Required work:
Quote from the first line below through the line that contains "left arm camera", both included, and leave the pictures out.

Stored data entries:

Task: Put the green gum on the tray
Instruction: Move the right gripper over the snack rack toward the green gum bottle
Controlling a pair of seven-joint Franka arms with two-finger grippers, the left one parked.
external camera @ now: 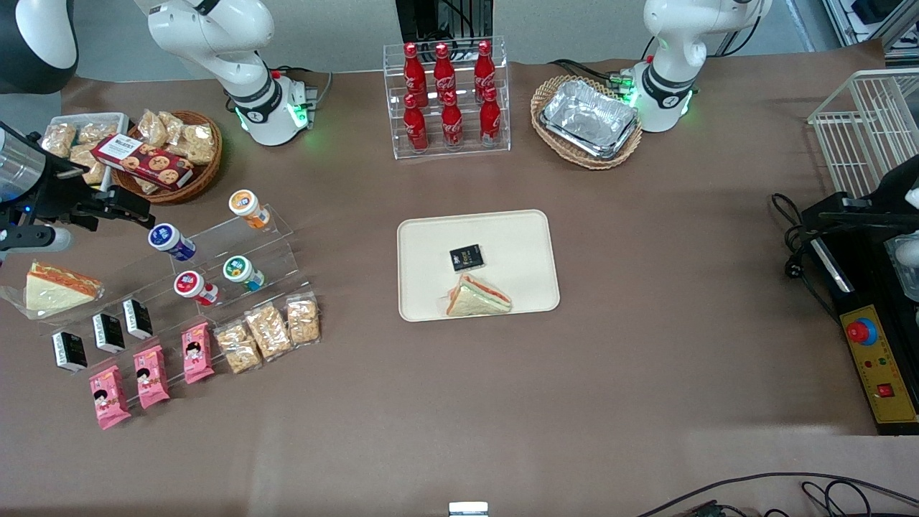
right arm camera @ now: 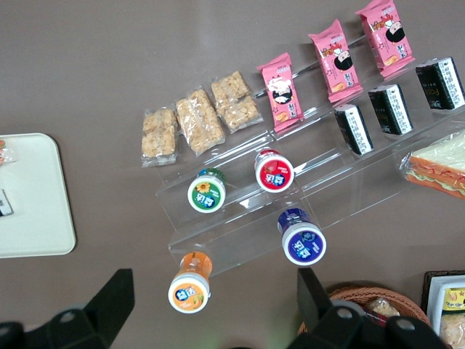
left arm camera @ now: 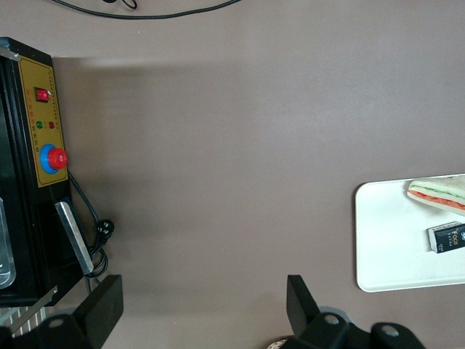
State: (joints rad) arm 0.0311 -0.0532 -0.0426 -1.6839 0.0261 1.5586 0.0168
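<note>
The gripper (external camera: 118, 208) hung with its fingers (right arm camera: 112, 294) spread wide and empty, above the table near the clear stepped rack (right arm camera: 240, 218). The green gum (right arm camera: 206, 193) sat on that rack beside the red-lidded bottle (right arm camera: 274, 172), well apart from the tray (external camera: 524, 244) holding a sandwich (external camera: 477, 296).

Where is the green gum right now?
The green gum sits on the clear stepped stand, beside the red-lidded gum, toward the working arm's end; the gripper hovers nearby, open.
</note>
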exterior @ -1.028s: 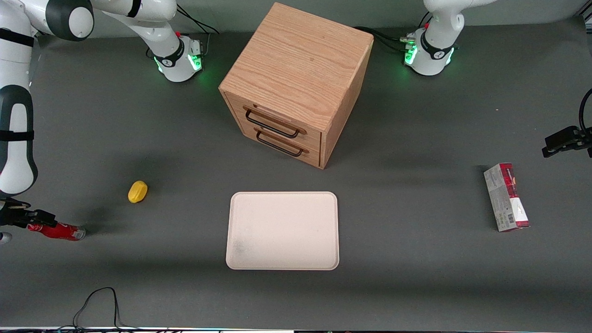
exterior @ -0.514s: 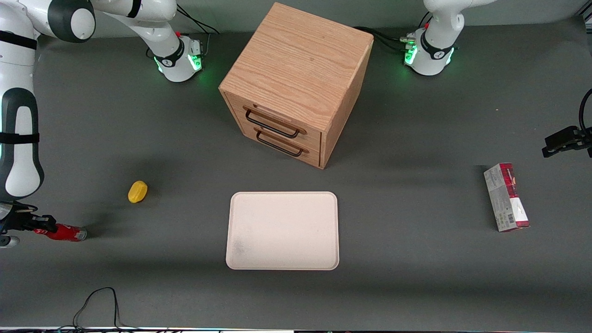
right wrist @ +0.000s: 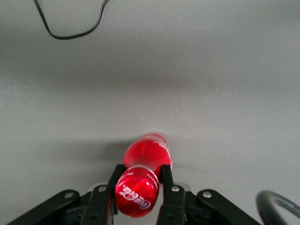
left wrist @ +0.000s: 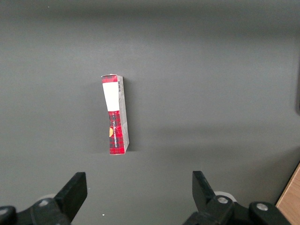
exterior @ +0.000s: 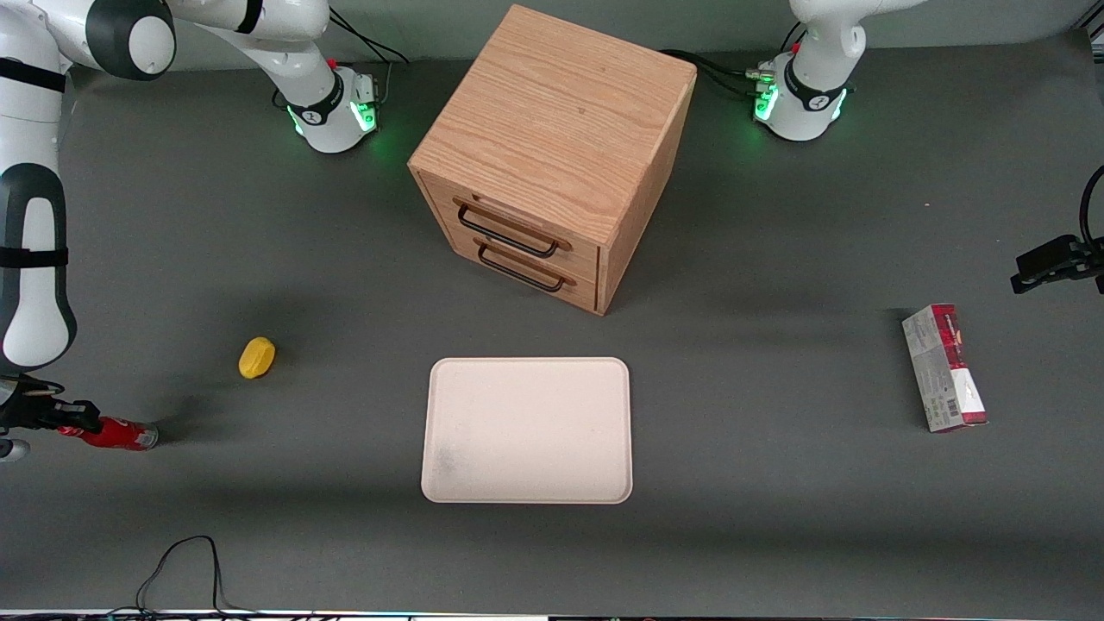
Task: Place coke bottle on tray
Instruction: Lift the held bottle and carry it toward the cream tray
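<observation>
The coke bottle (exterior: 116,433) is a small slim red bottle lying on the table at the working arm's end, its silvery base pointing toward the tray. My gripper (exterior: 67,419) is at the bottle's cap end, low over the table, and is shut on its neck. In the right wrist view the red cap with white lettering (right wrist: 137,196) sits between the two black fingers (right wrist: 166,174), which press on both sides of it; the gripper (right wrist: 139,174) hides the neck. The pale cream tray (exterior: 528,429) lies flat mid-table, nearer the front camera than the cabinet, well apart from the bottle.
A yellow rounded lump (exterior: 257,357) lies close to the bottle, a little farther from the front camera. A wooden drawer cabinet (exterior: 552,155) stands mid-table. A red-and-grey carton (exterior: 944,367) lies toward the parked arm's end, also in the left wrist view (left wrist: 115,115). A black cable (exterior: 177,561) loops at the table's front edge.
The gripper slid a little farther along the bottle's neck and closed on it. The bottle shifted only slightly.
</observation>
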`<state>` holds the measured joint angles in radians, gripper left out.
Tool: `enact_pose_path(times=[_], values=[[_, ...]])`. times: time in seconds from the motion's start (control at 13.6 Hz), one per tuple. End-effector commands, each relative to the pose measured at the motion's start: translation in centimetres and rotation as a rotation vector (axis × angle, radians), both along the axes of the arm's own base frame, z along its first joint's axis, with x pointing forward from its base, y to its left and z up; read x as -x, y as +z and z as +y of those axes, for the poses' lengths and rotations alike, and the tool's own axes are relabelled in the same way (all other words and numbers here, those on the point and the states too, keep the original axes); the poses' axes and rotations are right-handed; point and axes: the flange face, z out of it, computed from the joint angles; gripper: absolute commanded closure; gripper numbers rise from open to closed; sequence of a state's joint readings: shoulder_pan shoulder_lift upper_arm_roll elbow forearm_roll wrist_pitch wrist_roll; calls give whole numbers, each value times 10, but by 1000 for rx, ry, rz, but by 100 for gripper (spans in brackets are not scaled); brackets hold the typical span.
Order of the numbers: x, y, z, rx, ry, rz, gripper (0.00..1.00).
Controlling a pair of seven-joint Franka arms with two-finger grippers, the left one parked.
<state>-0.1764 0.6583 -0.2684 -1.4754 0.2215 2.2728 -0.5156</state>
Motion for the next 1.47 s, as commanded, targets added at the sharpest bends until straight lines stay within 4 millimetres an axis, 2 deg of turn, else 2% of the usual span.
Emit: enact_pose_path(times=[0.0,0.22,0.51,0.66,0.81,0.95,1.1,1.25,1.39], values=[[-2,46,12,-44,-30,-15,100],[-8,110,63,-28,-60,17,100],[2,218,142,-82,-94,63,100],[9,269,196,-63,-93,88,100],[15,293,259,-76,-119,80,100],[19,297,331,-91,-188,72,100],[26,293,400,-77,-180,62,100],[24,277,447,-128,-206,36,100],[16,243,486,-188,-229,-8,100]])
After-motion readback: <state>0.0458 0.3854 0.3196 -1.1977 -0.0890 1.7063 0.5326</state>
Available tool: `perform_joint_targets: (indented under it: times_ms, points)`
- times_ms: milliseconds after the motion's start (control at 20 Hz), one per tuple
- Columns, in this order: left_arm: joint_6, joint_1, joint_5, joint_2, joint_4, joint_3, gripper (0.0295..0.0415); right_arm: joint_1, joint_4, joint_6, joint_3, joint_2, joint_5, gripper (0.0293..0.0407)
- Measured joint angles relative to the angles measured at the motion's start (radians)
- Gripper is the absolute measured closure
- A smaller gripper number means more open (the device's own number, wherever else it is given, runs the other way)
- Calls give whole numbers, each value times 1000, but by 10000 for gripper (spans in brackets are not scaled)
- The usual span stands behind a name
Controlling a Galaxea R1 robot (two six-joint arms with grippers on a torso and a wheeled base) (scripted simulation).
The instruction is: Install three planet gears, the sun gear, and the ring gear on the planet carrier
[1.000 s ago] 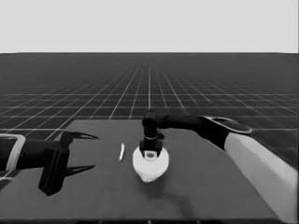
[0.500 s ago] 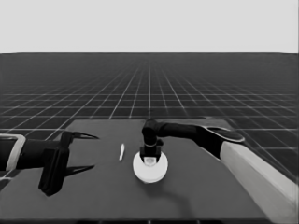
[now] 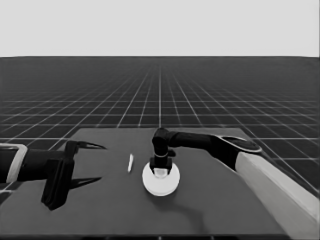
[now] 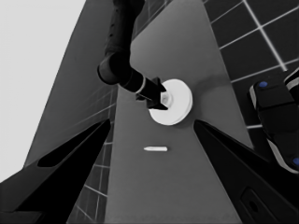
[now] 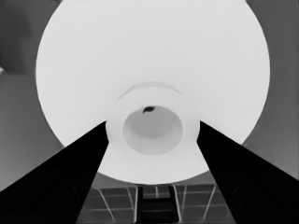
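Head view shows the right gripper (image 3: 161, 171) down on the larger round part (image 3: 160, 181), which lies mid-table, its fingers hidden behind the wrist. Right wrist view alone reveals them set against either side of the raised hub (image 5: 152, 125), clasping it. Left wrist view adds the thin white piece (image 4: 155, 149) lying apart beside the disc. Near the table's left edge, the left gripper (image 3: 84, 162) hangs spread wide, holding nothing.

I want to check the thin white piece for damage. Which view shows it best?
The left wrist view: the thin white piece lies flat and unobstructed on the table, apart from the round part. The head view shows it as a narrow sliver. The right wrist view does not show it.
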Motion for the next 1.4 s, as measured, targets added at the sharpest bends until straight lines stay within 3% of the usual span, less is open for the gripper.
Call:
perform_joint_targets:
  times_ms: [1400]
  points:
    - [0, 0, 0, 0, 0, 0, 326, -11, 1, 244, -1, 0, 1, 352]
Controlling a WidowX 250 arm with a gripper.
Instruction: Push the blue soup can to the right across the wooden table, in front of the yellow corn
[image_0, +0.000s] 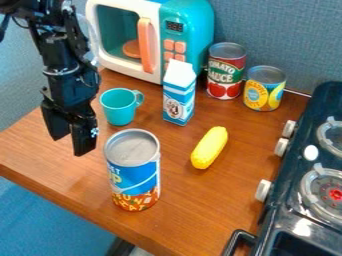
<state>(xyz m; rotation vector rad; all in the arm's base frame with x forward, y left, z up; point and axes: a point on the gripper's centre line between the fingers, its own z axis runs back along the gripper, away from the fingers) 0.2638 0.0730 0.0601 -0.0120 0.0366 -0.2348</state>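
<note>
The black gripper (69, 144) hangs over the left part of the wooden table, open, with nothing between its fingers. Just to its right stands a teal cup (119, 111), upright, its handle turned to the right. In front and to the right of the gripper is a tall can (135, 172) with a blue and orange label. A blue and white milk carton (179, 100) stands upright behind the middle of the table. A yellow corn cob (210, 147) lies on its side to the right of the tall can.
At the back are a teal and white toy microwave (189, 35), a tomato sauce can (226, 72) and a shorter yellow-labelled can (264, 90). A dark toy stove (314, 170) with white knobs borders the right side. The wooden table (67, 177) ends at the lower left.
</note>
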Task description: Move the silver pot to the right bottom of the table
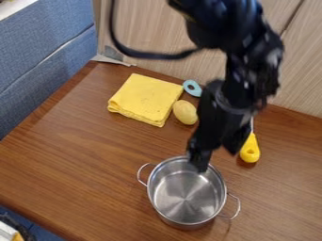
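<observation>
Silver pot upright, lower middle of wooden table; goal at right bottom unmet. Black gripper at pot's far rim; whether clamped, cannot tell. Rightward move likely remains.

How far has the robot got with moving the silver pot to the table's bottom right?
Partly, it seems: the pot sits upright low in view, but only slightly right of centre. Under way: the arm's lower end is at its far rim; a grip can't be confirmed. Left, probably: shifting it farther right, then withdrawing the arm.
</observation>
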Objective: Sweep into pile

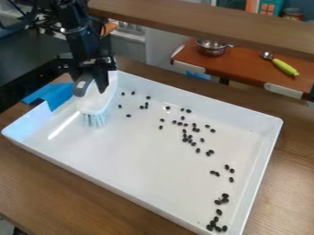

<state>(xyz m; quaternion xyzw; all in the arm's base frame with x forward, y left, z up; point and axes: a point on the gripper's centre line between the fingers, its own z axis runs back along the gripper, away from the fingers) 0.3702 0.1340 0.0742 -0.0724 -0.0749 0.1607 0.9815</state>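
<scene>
Right, nearest first: brown wooden tabletop [55, 197] along the bottom of view, white rectangular tray [264, 151] on top, set at an angle with one corner toward the camera. Inside, in that near corner, tight clump of small dark beans [219, 212], some touching. Farther up the right-hand side, more in small groups, with gaps between. Through the middle of the tray, densest scatter, mostly singles and touching pairs. Toward the far wall, thinner spread, last few over near the brush. No single pile; rather a loose curved band from near corner to far left. At far left inside the tray, white brush [102, 102], tilted, head low, pale blue bristles down toward the tray floor; can't tell if touching. Right above, gripper [93, 81] clamped on the brush's grey handle, black arm [80, 36] coming down from upper left. Just beside, blue piece [50, 95] lying over the tray's far-left rim. Beyond the tabletop, reddish-brown surface [245, 69] with metal pot [211, 47] and, well apart to the right, utensil with a yellow-green handle [285, 67]. Across the top of view, wooden beam [202, 20].
</scene>
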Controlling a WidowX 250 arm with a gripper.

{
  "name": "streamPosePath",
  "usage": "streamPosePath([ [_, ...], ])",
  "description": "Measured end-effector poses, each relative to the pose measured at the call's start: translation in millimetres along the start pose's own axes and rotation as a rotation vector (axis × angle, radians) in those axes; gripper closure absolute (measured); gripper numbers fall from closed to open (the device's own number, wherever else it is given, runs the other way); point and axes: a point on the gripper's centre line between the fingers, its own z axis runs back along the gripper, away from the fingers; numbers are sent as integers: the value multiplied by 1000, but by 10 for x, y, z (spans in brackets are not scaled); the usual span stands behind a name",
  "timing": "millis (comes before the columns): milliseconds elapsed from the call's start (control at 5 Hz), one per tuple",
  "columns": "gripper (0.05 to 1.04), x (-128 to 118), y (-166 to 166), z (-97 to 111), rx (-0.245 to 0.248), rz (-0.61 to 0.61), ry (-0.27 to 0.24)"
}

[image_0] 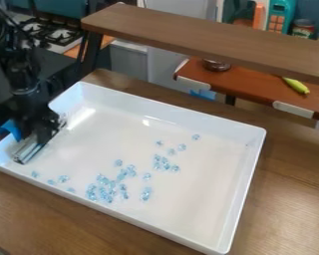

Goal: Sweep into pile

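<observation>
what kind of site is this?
Probably a robot lab's toy-kitchen setup: a black robot arm over a white plastic tray of small light-blue pieces, with a black-grated stove behind.

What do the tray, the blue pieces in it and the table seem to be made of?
Tray: probably glossy plastic, given the glints on its smooth white surface. Blue pieces: shiny plastic or glass, hinted by their translucent look. Table: satin wood or laminate, with brown grain.

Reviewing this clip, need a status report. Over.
Hand at picture-left end of the white tray. Blue pieces scattered, not one pile. Possible obstacle: raised walls.
</observation>
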Motion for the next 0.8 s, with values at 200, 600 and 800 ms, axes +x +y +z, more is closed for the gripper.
streamPosePath([
  [200, 711, -132, -55, -5, -16, -43, 25],
  [600, 711, -252, -253, -9, -6, -68, 36],
  [800, 711, -311, -382, 4, -6, -82, 37],
])
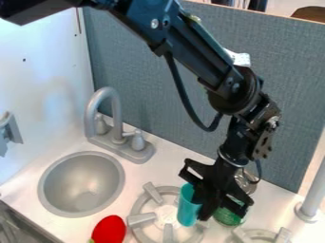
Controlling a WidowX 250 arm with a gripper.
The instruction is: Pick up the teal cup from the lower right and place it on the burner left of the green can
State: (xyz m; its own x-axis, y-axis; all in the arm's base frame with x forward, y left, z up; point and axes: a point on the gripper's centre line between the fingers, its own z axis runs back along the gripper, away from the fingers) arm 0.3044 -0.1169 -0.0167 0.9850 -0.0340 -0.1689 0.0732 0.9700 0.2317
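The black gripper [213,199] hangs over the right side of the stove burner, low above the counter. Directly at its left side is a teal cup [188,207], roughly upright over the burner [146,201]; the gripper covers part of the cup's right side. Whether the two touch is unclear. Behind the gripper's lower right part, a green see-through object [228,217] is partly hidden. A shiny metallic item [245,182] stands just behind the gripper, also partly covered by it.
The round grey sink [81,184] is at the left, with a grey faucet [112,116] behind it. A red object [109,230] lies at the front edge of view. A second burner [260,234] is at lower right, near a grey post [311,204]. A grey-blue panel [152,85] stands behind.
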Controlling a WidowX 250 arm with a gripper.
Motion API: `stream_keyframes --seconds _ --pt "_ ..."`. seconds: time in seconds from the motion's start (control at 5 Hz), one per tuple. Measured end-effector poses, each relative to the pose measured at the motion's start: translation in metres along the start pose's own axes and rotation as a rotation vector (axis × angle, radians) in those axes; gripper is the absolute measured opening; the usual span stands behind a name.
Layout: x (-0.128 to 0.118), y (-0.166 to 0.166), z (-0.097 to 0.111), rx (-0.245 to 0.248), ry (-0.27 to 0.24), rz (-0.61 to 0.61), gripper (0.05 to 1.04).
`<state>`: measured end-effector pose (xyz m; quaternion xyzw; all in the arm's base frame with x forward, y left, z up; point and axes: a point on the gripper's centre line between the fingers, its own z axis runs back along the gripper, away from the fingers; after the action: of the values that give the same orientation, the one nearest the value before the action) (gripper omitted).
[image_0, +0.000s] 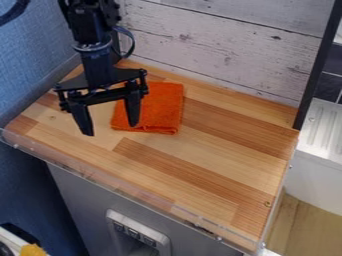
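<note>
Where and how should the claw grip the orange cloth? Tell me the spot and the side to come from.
Pinch the orange cloth at its near edge, coming straight down from above. It lies flat on the wooden top and looks folded, so that layered edge probably offers the most to bite on. The open claw already points downward beside that edge.

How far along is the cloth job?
Done, apparently: the orange cloth looks folded, lying flat on the wooden counter. In hand: nothing; the end effector is open, one finger overlapping the cloth in view, contact unclear. Left, probably: any gripping of it.
</note>
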<state>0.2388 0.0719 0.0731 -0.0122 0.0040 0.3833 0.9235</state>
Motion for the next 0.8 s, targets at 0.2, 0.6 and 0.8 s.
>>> stream_keyframes --seconds 0.2,0.6,0.8 --pt "0.0009 0.0004 -0.0006 -0.007 -0.003 -0.004 0.999" --pt "-0.0001 0.0013 -0.0042 -0.009 -0.010 0.006 0.999" --pt "-0.0002 0.0020 -0.0068 -0.007 -0.019 0.005 0.998"
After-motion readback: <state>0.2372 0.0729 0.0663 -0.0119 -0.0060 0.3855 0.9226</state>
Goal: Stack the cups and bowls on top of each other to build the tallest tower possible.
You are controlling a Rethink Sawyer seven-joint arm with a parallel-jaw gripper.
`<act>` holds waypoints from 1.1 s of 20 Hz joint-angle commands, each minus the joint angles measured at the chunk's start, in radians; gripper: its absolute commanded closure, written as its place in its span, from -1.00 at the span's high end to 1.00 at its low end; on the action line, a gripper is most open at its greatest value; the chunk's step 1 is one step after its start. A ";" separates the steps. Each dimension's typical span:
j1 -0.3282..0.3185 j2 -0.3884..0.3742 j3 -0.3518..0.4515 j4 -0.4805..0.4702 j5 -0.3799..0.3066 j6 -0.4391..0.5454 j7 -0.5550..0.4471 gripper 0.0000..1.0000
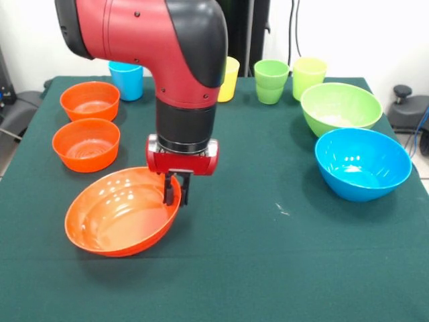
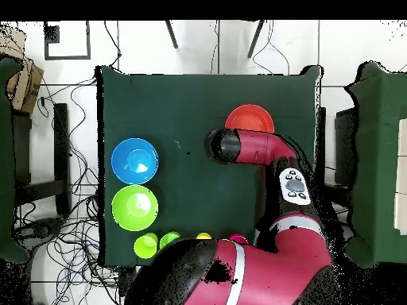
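My gripper [image 1: 177, 192] is shut on the right rim of the wide orange bowl [image 1: 117, 216], which tilts with its held side raised at the front left of the table. From overhead the arm's wrist covers the gripper, and the same bowl [image 2: 250, 119] shows beyond it. Two small orange bowls [image 1: 90, 99] [image 1: 86, 143] sit upright behind it on the left. A sky blue cup [image 1: 127, 79] and a yellow cup [image 1: 230, 78] stand at the back, the yellow one partly behind my arm. No tower stands.
Two light green cups [image 1: 271, 80], one nested in the other, and a yellow-green cup [image 1: 308, 75] stand at the back right. The lime green bowl [image 1: 340, 107] and the blue bowl [image 1: 362, 163] sit along the right side. A pink cup [image 2: 238, 237] peeks out beside my arm.
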 commanded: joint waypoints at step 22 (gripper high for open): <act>0.133 -0.041 -0.020 0.123 0.104 -0.030 0.288 -1.00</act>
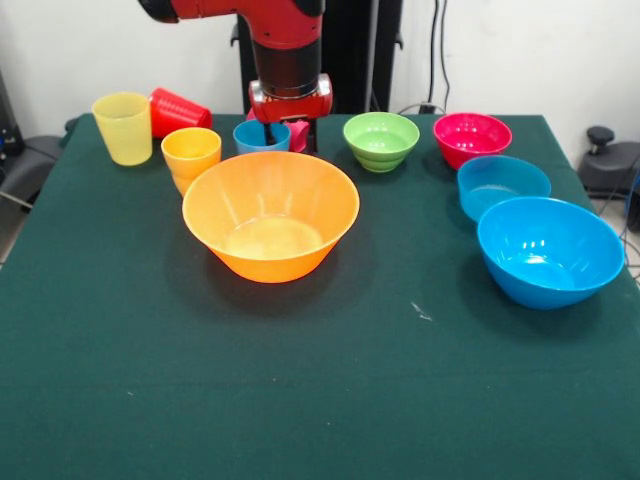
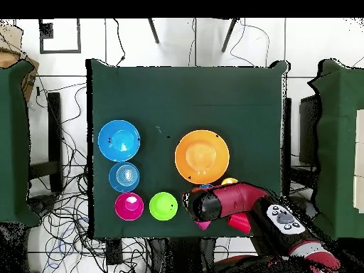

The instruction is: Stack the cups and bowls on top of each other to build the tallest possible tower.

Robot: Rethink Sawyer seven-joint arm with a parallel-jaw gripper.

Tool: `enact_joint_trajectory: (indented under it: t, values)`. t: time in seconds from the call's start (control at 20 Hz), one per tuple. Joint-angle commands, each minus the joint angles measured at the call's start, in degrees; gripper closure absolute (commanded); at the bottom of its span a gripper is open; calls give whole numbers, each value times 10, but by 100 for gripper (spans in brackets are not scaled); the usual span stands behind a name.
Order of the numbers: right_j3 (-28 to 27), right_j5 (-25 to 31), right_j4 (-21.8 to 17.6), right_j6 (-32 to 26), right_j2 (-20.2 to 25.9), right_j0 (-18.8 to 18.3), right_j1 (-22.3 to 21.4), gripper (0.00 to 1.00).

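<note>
Jaw state cannot be told: the gripper (image 1: 287, 128) reaches down at the light blue cup (image 1: 262, 135), its tip hidden. Nearest the front camera sits the large blue bowl (image 1: 549, 250), then the large orange bowl (image 1: 270, 214) (upright, mid-table). Behind come the small blue bowl (image 1: 502, 185), orange cup (image 1: 191, 155), green bowl (image 1: 380, 140), magenta bowl (image 1: 471, 138), yellow cup (image 1: 123, 127) and tipped red cup (image 1: 179, 111). The arm (image 2: 234, 202) descends vertically from above.

Nothing stacked — bowls (image 1: 271, 213) upright, apart; red cup (image 1: 178, 110) tipped over, other cups (image 1: 191, 153) upright.
</note>
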Motion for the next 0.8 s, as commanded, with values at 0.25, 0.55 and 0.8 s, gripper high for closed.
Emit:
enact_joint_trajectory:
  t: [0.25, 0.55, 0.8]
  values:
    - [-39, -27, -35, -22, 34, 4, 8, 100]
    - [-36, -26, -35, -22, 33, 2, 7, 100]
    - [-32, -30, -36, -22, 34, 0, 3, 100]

Result:
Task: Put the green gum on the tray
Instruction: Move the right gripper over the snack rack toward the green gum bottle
Controlling a pair of seven-joint Franka arms with two-finger grippers, the left one parked.
external camera @ now: 
right arm camera @ now: 
left arm camera @ now: 

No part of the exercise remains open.